MVP: Multimodal Emotion Recognition based on Video and Physiological Signals
Valeriya Strizhkova, Hadi Kachmar, Hava Chaptoukaev, Raphael Kalandadze, Natia Kukhilava, Tatia Tsmindashvili, Nibras Abo-Alzahab, Maria A. Zuluaga, Michal Balazia, Antitza Dantcheva, François Brémond, Laura Ferrari
TL;DR
The paper addresses improving emotion recognition by fusing facial video with physiological signals using a transformer-based MVP that can process long sequences (1–2 minutes). It systematically compares video backbones (AU-based vs VideoMAE) and a physiological backbone, proposing a mid-fusion cross-attention architecture to integrate modalities. Evaluated on AMIGOS and DEAP, MVP achieves state-of-the-art results over prior unimodal and multimodal approaches, with ablations confirming the benefits of long-sequence processing and cross-attention fusion. Future work includes separating ECG/EDA modalities and developing dedicated pre-training to further enhance performance and interpretability.
Abstract
Human emotions entail a complex set of behavioral, physiological and cognitive changes. Current state-of-the-art models fuse the behavioral and physiological components using classic machine learning, rather than recent deep learning techniques.
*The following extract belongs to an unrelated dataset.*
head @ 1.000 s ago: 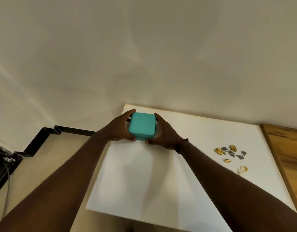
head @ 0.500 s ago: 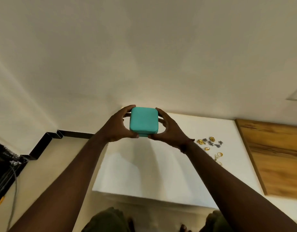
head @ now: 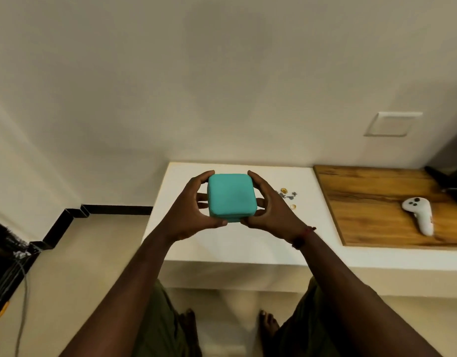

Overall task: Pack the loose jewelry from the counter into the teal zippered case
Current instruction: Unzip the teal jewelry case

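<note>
**Home interior, room corner**

Plain cream wall (head: 222, 86) with a flush white switch plate (head: 392, 124). A white counter (head: 222, 248) sits against the wall, and a wood top (head: 377, 202) butts up to it on the right. The floor (head: 80, 266) is beige, with black skirting (head: 114, 210) stepping along the wall base. The person stands at the counter on bare feet (head: 268, 323). The clutter is domestic: loose jewelry (head: 286, 194) on the counter and a white handheld controller (head: 419, 215) on the wood top. Cables (head: 21, 292) hang at far left by dark gear that is too blurred to identify.
</note>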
We propose to fill this gap, designing the Multimodal for Video and Physio (MVP) architecture, streamlined to fuse video and physiological signals. Differently then others approaches, MVP exploits the benefits of attention to enable the use of long input sequences (1-2 minutes). We have studied video and physiological backbones for inputting long sequences and evaluated our method with respect to the state-of-the-art. Our results show that MVP outperforms former methods for emotion recognition based on facial videos, EDA, and ECG/PPG.